§ TASK DESCRIPTION: Lines from the one with "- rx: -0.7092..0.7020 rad" up to and including the one with "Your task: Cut" are to be copied exactly from the records below, without their pictures.

§ ENTRIES SHOWN:
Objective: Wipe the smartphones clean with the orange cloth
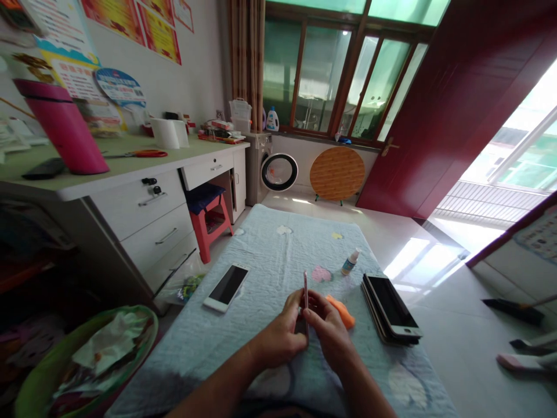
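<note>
Between my two hands a thin smartphone (306, 284) is held upright, its edge turned toward me. My left hand (285, 332) grips it from the left. From the right, my right hand (328, 326) closes on it, thumb against its edge. Just beyond the right hand lies an orange cloth (341, 312), partly hidden by the fingers. A white smartphone (227, 287) with a dark screen lies flat to the left. On the right is a stack of smartphones (390, 307), a white one on top. A small spray bottle (350, 262) stands behind the cloth.
A pale blue quilted cover (261, 255) with printed patches lies under everything. To the left are a waste basket (150, 334) full of rubbish, a red stool (212, 223) and a desk (143, 200) with a pink flask (65, 128). A round wooden tabletop (337, 172) leans by the far wall.
</note>
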Available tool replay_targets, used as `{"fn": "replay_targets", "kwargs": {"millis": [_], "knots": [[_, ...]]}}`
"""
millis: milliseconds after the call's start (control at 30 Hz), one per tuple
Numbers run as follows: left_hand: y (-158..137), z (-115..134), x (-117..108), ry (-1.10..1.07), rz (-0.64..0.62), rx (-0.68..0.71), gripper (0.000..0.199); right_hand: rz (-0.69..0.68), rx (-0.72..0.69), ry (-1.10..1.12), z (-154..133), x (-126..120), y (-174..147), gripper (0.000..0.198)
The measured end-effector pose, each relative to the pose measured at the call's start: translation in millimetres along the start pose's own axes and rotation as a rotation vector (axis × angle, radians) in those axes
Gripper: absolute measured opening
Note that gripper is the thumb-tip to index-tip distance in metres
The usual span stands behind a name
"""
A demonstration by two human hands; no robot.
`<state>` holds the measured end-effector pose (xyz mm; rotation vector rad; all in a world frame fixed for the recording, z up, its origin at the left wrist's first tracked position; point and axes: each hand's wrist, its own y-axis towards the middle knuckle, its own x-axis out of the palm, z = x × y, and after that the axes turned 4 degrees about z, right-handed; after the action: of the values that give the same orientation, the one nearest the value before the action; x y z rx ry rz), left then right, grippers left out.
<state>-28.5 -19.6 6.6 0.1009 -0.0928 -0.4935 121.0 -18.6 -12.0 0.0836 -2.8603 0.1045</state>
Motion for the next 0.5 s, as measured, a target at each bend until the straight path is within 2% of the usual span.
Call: {"fn": "replay_targets", "kwargs": {"millis": [133, 233, 333, 433, 500], "knots": [[-1, -1, -17, -0.274, -0.001, -0.094, 0.079, 0.03, -0.026, -0.079, -9, 1, -2, 0.045], [0, -11, -33, -0.293, 0.141, -0.156, 0.068, 0.062, -0.046, -0.169, -14, 0, -6, 0.048], [3, -22, -44, -0.061, 0.255, -0.143, 0.059, 0.135, -0.079, -0.334, -15, -5, -12, 0.054], [5, -30, -48, 0.388, 0.325, 0.03, 0.044, 0.243, -0.177, -0.556, -20, -15, -17, 0.059], [6, -33, -48, 0.577, 0.294, 0.128, 0.033, 0.333, -0.278, -0.713, -27, -22, -20, 0.06]]}}
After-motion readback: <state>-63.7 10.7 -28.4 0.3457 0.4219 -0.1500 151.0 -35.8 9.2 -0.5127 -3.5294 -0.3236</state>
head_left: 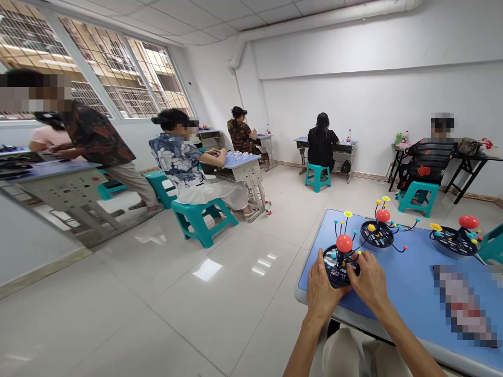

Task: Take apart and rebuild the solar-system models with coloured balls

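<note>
A solar system model (334,269) with a round black base sits before me at the left edge of the blue table (396,293). A red ball tops its post, with small coloured balls on curved arms around it. My left hand (320,285) is wrapped round the left and near rim of the base. On the right side, my right hand (369,280) has its fingers closed on the model, close to a small yellow ball; the exact part between the fingertips is hidden. A second such model (377,235) stands just behind, and a third (456,242) farther right.
A blurred-out flat item (463,309) lies on the table's right side. Several other people work at desks around the room, one person on a green stool (204,217) to the left. A bottle (268,208) stands on the tiled floor.
</note>
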A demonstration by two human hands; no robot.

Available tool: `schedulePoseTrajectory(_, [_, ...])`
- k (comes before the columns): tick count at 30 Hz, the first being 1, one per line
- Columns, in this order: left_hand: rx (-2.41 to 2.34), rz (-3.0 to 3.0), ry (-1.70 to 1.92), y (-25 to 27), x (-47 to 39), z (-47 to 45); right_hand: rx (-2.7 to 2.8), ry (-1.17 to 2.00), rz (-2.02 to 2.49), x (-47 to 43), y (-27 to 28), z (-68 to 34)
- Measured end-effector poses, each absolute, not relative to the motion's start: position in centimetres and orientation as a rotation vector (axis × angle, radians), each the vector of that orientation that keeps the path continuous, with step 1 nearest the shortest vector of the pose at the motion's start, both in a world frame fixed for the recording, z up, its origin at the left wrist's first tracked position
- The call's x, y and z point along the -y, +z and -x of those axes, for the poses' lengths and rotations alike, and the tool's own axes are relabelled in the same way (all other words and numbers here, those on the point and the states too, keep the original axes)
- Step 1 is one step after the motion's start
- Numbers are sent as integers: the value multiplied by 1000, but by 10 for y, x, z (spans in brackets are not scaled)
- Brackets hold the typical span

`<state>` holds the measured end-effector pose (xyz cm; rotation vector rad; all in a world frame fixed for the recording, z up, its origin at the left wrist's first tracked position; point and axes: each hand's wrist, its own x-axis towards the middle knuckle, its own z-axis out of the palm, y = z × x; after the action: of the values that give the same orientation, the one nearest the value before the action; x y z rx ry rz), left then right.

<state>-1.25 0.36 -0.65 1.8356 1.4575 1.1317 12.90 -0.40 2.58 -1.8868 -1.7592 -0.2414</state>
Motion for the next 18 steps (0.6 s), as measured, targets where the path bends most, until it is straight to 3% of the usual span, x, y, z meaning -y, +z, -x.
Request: schedulePoseTrajectory(18, [-1489, -1766, 1065, -1, -1, 15, 1694, -185, 1886, -16, 22, -107])
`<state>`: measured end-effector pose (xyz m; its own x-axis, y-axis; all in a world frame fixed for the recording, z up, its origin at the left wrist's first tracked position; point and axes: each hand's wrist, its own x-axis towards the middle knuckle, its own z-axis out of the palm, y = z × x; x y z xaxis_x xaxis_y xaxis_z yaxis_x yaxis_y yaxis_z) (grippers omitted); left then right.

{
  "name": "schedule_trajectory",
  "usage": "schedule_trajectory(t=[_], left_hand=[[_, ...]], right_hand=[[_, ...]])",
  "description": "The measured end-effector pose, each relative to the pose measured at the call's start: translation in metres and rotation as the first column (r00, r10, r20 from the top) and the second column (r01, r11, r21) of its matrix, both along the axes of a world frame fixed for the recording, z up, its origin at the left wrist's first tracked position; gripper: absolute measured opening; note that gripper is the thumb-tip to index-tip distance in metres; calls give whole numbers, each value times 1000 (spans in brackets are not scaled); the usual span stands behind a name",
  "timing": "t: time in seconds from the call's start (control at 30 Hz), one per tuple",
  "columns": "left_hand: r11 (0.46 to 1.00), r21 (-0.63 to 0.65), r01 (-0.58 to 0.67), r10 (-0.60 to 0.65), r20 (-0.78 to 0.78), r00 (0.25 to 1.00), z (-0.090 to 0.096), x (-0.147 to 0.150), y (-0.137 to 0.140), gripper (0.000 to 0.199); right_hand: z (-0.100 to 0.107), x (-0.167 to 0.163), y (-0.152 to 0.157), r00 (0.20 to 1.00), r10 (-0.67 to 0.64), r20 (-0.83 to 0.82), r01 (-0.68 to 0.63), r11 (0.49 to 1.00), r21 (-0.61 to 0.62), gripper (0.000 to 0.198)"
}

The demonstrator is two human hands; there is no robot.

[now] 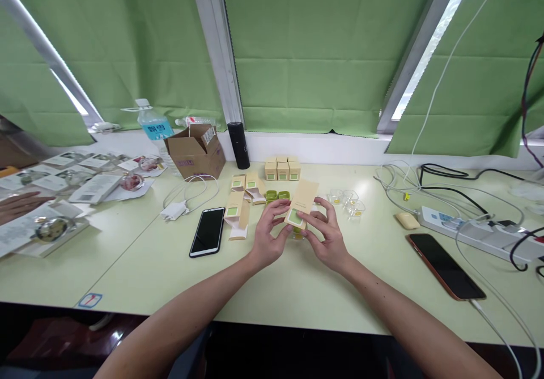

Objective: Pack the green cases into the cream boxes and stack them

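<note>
A small tan carton [305,195] with a long raised flap and a green square on its front is held up between both hands. My left hand [271,233] grips its left edge, fingers curled behind it. My right hand [328,237] closes on its right side, with fingertips on the green square. Just below the carton, something green and clear [297,233] shows in part, mostly hidden by the fingers. Behind my left hand stand green cups [277,196]. Several open tan cartons [236,208] lie to the left, and clear plastic cups [349,202] stand to the right.
Closed tan boxes [283,169] stand at the back. A phone [207,231], charger [174,211], cardboard box [195,152] and black bottle [238,145] are leftward. Another person's hand [21,206] is near white packages. Rightward lie a second phone [445,265], power strip [463,231] and cables.
</note>
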<state>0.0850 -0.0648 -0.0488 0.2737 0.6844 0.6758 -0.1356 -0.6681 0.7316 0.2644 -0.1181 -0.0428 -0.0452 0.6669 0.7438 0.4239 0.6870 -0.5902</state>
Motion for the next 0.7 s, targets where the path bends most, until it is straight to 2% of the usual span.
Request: schedule_trajectory(t=[0.2,0.37,0.57,0.7], left_hand=[[1000,-13,19,-19,2,1000,0,0,1,31],[999,28,38,-38,-12,999,2,0,0,35],[991,52,-122,127,-116,985,2,-1,-1,52],[980,38,-194,197,-125,972,0,1,1,52]], right_hand=[[-3,0,1,999,-13,52,12,1000,28,53],[-1,0,2,994,-45,103,37,996,77,63],[5,-2,-2,942,-117,316,58,980,190,74],[7,-3,-5,917,-93,387,25,984,177,78]])
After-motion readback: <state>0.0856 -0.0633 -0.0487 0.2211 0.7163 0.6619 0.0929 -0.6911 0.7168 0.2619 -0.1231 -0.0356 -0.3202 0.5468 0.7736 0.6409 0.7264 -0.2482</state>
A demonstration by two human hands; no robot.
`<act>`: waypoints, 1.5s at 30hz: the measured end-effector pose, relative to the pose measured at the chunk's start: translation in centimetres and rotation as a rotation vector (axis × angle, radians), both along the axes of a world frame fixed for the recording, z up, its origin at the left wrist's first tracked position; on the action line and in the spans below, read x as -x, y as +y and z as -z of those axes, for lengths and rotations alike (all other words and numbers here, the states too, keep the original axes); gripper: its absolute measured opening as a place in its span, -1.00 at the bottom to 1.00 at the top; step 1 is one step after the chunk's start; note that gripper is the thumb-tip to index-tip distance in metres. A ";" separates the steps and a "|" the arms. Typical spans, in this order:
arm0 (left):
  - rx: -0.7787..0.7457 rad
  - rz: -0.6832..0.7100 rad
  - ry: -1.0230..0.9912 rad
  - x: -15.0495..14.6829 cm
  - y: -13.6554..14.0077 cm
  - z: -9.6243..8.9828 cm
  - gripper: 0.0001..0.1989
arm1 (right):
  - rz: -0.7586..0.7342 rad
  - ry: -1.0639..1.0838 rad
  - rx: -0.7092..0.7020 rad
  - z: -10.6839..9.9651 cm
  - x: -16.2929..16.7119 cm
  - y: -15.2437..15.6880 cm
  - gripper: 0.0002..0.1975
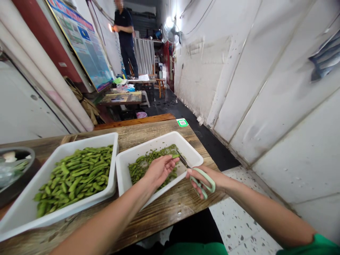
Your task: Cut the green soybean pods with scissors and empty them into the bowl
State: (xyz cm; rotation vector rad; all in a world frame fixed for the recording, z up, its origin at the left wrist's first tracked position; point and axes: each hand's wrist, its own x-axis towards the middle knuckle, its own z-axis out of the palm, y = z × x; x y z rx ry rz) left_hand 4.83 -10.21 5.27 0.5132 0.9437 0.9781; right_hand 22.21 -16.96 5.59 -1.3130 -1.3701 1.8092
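Note:
My left hand (162, 169) pinches a green edamame pod (175, 156) over the right-hand white tub (195, 155). Light-green-handled scissors (205, 180) are gripped in my right hand (202, 177), their dark blades pointing at the tip of the pod. Beneath my hands, the tub holds small green clippings (140, 164) spread over its floor. Left of it stands a larger white tub (115, 147) with a heap of whole edamame pods (79, 173).
Both tubs stand on a wooden table (170, 212). A dark bowl (30, 177) with a plastic bag sits at the far left. A green QR card (182, 122) lies near the back edge. Farther off, a person (126, 39) stands on a table.

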 end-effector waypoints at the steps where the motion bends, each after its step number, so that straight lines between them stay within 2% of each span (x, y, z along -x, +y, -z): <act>1: -0.008 0.000 -0.001 -0.1 -0.1 0.1 -0.87 | -0.007 0.016 0.010 0.0 0.0 0.1 -0.49; 10: -0.064 0.002 0.066 -0.3 -0.6 0.1 -0.88 | 0.016 -0.013 -0.018 -0.7 0.3 -0.2 -0.51; 16: -0.426 -0.032 0.433 2.7 2.5 -1.4 -0.87 | -0.006 0.009 0.020 -0.2 -0.9 -0.2 -0.60; 19: -0.440 0.239 0.693 4.9 4.0 -1.4 -0.95 | -0.016 0.023 0.024 0.0 -1.5 -0.1 -0.61; 21: -0.491 0.452 0.917 5.8 4.3 -0.7 -0.87 | -0.013 0.009 0.015 0.2 -1.8 0.1 -0.61; 23: -0.597 0.632 1.096 6.2 4.1 0.5 -0.91 | -0.014 -0.001 0.001 0.4 -1.9 0.2 -0.60; 25: -0.683 0.741 1.243 6.1 4.0 1.9 -0.94 | -0.023 -0.004 -0.014 0.6 -2.0 0.4 -0.59; 27: -0.722 0.764 1.363 5.9 4.1 2.9 -0.88 | -0.034 -0.009 -0.020 0.6 -1.9 0.5 -0.59; 30: -0.758 0.813 1.378 5.9 4.8 3.0 -0.90 | -0.049 -0.020 -0.027 0.4 -1.9 0.5 -0.59; 32: -0.759 0.918 1.264 6.2 5.5 2.3 -0.96 | -0.059 -0.018 -0.031 0.2 -2.0 0.4 -0.59; 34: -0.722 1.029 1.127 6.5 6.2 1.5 -0.89 | -0.063 -0.016 -0.032 0.1 -2.2 0.2 -0.59; 36: -0.692 1.026 1.096 6.7 6.9 1.3 -0.84 | -0.062 -0.019 -0.040 -0.1 -2.3 0.1 -0.59; 40: -0.845 0.755 1.357 5.8 7.9 2.4 -0.78 | -0.062 -0.033 -0.056 -0.2 -2.3 0.0 -0.59; 42: -0.924 0.770 1.437 5.1 8.1 3.0 -0.72 | -0.072 -0.032 -0.052 -0.2 -2.1 0.1 -0.59; 45: -0.977 0.827 1.476 4.5 8.2 3.2 -0.76 | -0.072 -0.027 -0.044 0.0 -1.9 0.1 -0.59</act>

§ WRITTEN SOLUTION:
  - rx: -0.7092..0.7020 rad
  - z: -10.6839..9.9651 cm
  - x: -16.2929..16.7119 cm
  - y: -15.2437..15.6880 cm
  - gripper: 0.0002..0.1975
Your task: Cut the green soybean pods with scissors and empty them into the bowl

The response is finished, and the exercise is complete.